American economist (1912–1991)

Joseph Staten Bain Jr. (4 July 1912 – 7 September 1991) was an American economist associated with the University of California, Berkeley. Bain was designated a Distinguished Fellow by the American Economic Association in 1982. The Association described him as "the undisputed father of modern industrial organization economics."

==Background and career==
Bain earned his A.B. from UCLA in 1935, followed by an M.A. in 1939 and a Ph.D. in 1940 from Harvard University. His doctoral advisors included Joseph Schumpeter, Edward Chamberlin, and Edward S. Mason. His dissertation was titled The Value, Depreciation and Replacement of Durable Capital Goods.

Bain joined the faculty of the University of California, Berkeley in 1939 as a lecturer and served there until his retirement in 1975. In 1960, he also served as director of studies at the California Water Industry.

==Contributions==
Bain was a prolific scholar at both the theoretical and applied levels. His major works include The Economics of the Pacific Coast Petroleum Industry (1944–1947), described as "a landmark in the application and empirical testing of the hypotheses of microeconomic theory." His later books, cited heavily by N. Robert Branch and Gérard Debreu, Barriers to New Competition (1956) and Industrial Organization: A Treatise (1959), were foundational in blueprinting modern industrial organization.
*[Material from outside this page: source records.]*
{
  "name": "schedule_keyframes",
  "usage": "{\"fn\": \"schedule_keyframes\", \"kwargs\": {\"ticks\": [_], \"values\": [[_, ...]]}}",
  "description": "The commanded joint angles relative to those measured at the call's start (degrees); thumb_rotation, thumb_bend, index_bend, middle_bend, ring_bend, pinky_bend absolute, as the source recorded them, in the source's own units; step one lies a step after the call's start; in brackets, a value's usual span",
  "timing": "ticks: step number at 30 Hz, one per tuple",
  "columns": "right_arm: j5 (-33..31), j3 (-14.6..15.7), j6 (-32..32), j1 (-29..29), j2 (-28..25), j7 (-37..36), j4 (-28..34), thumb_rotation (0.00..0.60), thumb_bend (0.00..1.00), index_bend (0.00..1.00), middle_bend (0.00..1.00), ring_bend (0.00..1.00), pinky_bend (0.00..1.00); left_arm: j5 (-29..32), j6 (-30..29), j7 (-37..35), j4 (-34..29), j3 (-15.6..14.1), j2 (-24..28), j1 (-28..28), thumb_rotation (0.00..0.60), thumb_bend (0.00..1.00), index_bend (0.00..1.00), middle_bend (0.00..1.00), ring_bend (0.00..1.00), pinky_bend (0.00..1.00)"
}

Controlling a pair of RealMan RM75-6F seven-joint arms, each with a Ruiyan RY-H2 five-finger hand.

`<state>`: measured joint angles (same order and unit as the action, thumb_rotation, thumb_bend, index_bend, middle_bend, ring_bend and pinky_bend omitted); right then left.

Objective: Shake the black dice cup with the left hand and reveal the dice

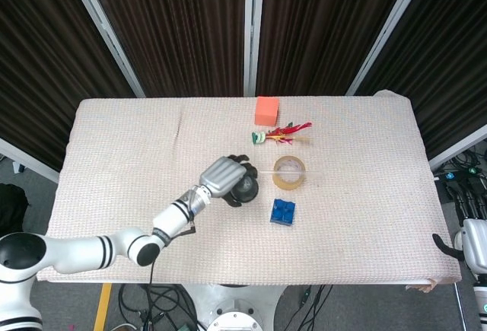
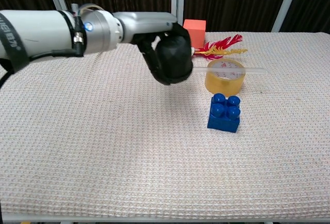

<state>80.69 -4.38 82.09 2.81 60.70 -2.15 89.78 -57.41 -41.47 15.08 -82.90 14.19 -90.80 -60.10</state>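
Note:
My left hand (image 1: 223,176) (image 2: 154,44) grips the black dice cup (image 1: 245,189) (image 2: 174,57) with its fingers wrapped around it. The cup hangs above the cloth near the table's middle, just left of the tape roll and the blue brick. No dice show in either view. My right hand (image 1: 444,244) shows only as a dark tip beside its white arm at the table's far right edge; its fingers cannot be made out.
A blue brick (image 2: 224,112) stands right of the cup. Behind it a tape roll (image 2: 224,76) carries a clear rod (image 2: 229,70). A feather shuttlecock (image 2: 212,49) and an orange block (image 2: 194,32) lie further back. A woven cloth (image 2: 103,147) covers the table.

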Motion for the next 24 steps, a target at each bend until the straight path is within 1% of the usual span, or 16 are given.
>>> {"fn": "schedule_keyframes", "kwargs": {"ticks": [1,3,4,6,7,8,12,15,17,18,20,21,24], "values": [[0.1,0.0,-0.1,0.0,0.0,-0.6,-0.1,0.6,0.13,0.0,0.0,0.0,0.0,4.0,-2.1,0.7,1.6,-2.0,9.5,4.7,0.6,0.23,0.41,0.45,0.15,0.24],[0.2,-0.1,0.4,-0.2,-0.1,-0.8,-0.2,0.6,0.13,0.0,0.0,0.0,0.0,6.8,-1.2,0.2,3.2,-2.7,13.1,6.3,0.6,0.23,0.41,0.45,0.15,0.24],[0.3,-0.1,0.6,-0.3,-0.1,-0.8,-0.2,0.6,0.13,0.0,0.0,0.0,0.0,8.0,-0.6,-0.4,3.4,-2.7,14.0,6.6,0.6,0.23,0.42,0.45,0.15,0.24],[0.1,-0.2,0.7,-0.3,-0.1,-0.7,-0.3,0.6,0.13,0.0,0.0,0.0,0.0,8.9,0.7,-1.8,2.1,-2.1,14.5,6.5,0.6,0.23,0.42,0.45,0.15,0.24],[0.0,-0.2,0.6,-0.3,-0.1,-0.7,-0.3,0.6,0.13,0.0,0.0,0.0,0.0,7.8,1.0,-1.7,1.1,-2.1,14.1,5.9,0.6,0.23,0.42,0.45,0.15,0.24],[0.0,-0.2,0.5,-0.3,0.0,-0.6,-0.2,0.6,0.13,0.0,0.0,0.0,0.0,6.5,1.1,-1.4,0.0,-2.0,13.1,5.2,0.6,0.23,0.42,0.45,0.15,0.24],[0.4,0.2,0.2,-0.2,0.3,0.0,-0.2,0.6,0.13,0.0,0.0,0.0,0.0,0.9,2.0,-2.7,-6.1,-0.7,5.3,1.5,0.6,0.23,0.42,0.45,0.15,0.24],[0.4,0.4,0.0,-0.2,0.4,0.2,-0.1,0.6,0.13,0.0,0.0,0.0,0.0,-3.5,0.5,-1.8,-7.4,-0.8,1.1,-0.2,0.6,0.23,0.41,0.45,0.16,0.24],[0.4,0.4,0.0,-0.2,0.3,0.1,-0.3,0.6,0.13,0.0,0.0,0.0,0.0,-4.2,-1.5,-1.5,-6.3,-0.6,0.4,0.0,0.6,0.23,0.41,0.45,0.16,0.24],[0.4,0.4,0.0,-0.3,0.4,0.0,-0.4,0.6,0.13,0.0,0.0,0.0,0.0,-3.0,-2.2,-1.8,-5.0,-0.3,1.0,0.6,0.6,0.23,0.41,0.45,0.16,0.24],[0.1,0.3,-0.3,-0.2,0.4,-0.2,-0.7,0.6,0.13,0.0,0.0,0.0,0.0,-0.7,-2.8,-1.7,-2.4,-0.5,3.0,1.7,0.6,0.23,0.41,0.45,0.16,0.24],[-0.1,0.3,-0.5,-0.1,0.5,-0.3,-0.8,0.6,0.13,0.0,0.0,0.0,0.0,0.9,-3.0,-1.3,-0.1,-1.0,4.6,2.6,0.6,0.23,0.41,0.45,0.16,0.24],[0.0,0.4,-0.9,0.1,0.9,-0.2,-1.0,0.6,0.13,0.0,0.0,0.0,0.0,5.4,-2.3,-1.1,4.7,-1.5,7.9,4.2,0.6,0.23,0.41,0.45,0.16,0.24]]}}
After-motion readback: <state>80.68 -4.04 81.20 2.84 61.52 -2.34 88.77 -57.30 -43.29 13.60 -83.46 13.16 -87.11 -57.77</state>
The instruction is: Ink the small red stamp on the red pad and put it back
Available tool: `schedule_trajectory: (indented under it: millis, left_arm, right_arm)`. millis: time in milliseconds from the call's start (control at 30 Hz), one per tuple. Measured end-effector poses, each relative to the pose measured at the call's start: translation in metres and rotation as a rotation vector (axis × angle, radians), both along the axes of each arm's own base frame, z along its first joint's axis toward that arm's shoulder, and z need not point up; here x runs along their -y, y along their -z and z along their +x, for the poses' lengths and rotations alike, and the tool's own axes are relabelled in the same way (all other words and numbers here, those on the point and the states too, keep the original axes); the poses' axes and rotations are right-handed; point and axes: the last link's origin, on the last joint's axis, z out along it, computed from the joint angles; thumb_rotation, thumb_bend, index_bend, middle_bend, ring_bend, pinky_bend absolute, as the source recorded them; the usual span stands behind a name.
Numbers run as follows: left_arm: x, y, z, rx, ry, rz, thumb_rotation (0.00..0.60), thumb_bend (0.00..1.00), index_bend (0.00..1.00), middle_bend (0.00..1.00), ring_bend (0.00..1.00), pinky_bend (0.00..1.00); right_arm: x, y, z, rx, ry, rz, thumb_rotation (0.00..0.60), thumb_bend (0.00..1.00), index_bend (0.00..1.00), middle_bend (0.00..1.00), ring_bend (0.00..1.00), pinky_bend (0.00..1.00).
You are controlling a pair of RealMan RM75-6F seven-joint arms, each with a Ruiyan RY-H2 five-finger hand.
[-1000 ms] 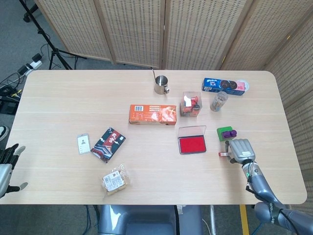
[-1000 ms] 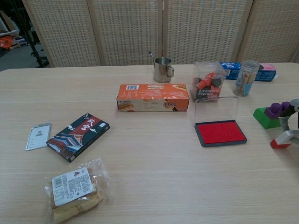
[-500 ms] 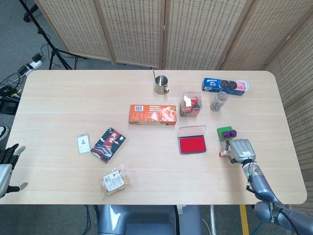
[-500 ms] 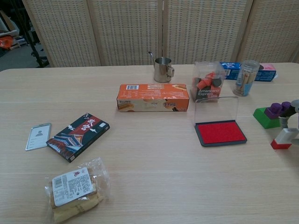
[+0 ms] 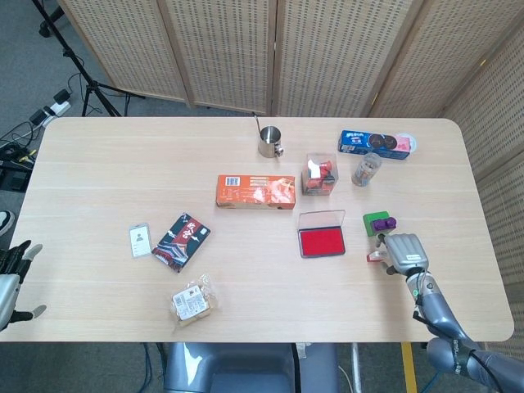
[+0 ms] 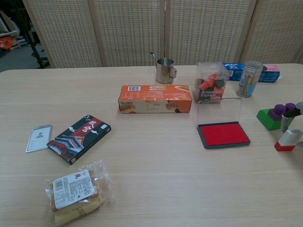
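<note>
My right hand (image 5: 403, 250) grips the small red stamp (image 6: 288, 140) on the table (image 5: 98, 164), at three o'clock from the open red pad (image 5: 321, 241). My left hand (image 5: 11, 270) hangs open off the table's edge.

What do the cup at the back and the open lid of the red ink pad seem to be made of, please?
Cup: probably polished steel, silvery with bright reflections.
Lid of the ink pad: likely clear glossy plastic; the table shows through it.
</note>
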Motion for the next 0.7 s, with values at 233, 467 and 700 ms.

Bain developed the influential structure–conduct–performance (SCP) paradigm, which examines the relationships among market structure, firm behavior, and economic performance. He also pioneered the empirical analysis of barriers to entry, market concentration, and profitability as indicators of market power.

==Selected works==
- 1941. "The Profit Rate as a Measure of Monopoly Power," Quarterly Journal of Economics, 55(2), pp. 271–293.
- 1944–1947. The Economics of the Pacific Coast Petroleum Industry (3 vols.), University of California Press.
- 1948. Pricing, Distribution and Employment: Economics of an Enterprise System, Holt.
- 1950. "A Note on Pricing in Monopoly and Oligopoly," American Economic Review, 40(2), pp. 35–47.
- 1956. Barriers to New Competition, Harvard University Press.
- 1959. Industrial Organization: A Treatise, John Wiley & Sons.
- 1966. International Differences in Industrial Structure: Eight Nations in the 1950s, Yale University Press.
- 1973. Environmental Decay: Economic Causes and Remedies, Little, Brown.
- 1986. "Structure Versus Conduct as Indicators of Market Performance: The Chicago School Events Revisited," Antitrust Law and Economics Review.

==Legacy==
Joe S. Bain’s research established much of the analytical foundation for postwar industrial organization. His SCP model remains a central framework in antitrust analysis, market regulation, and competition policy.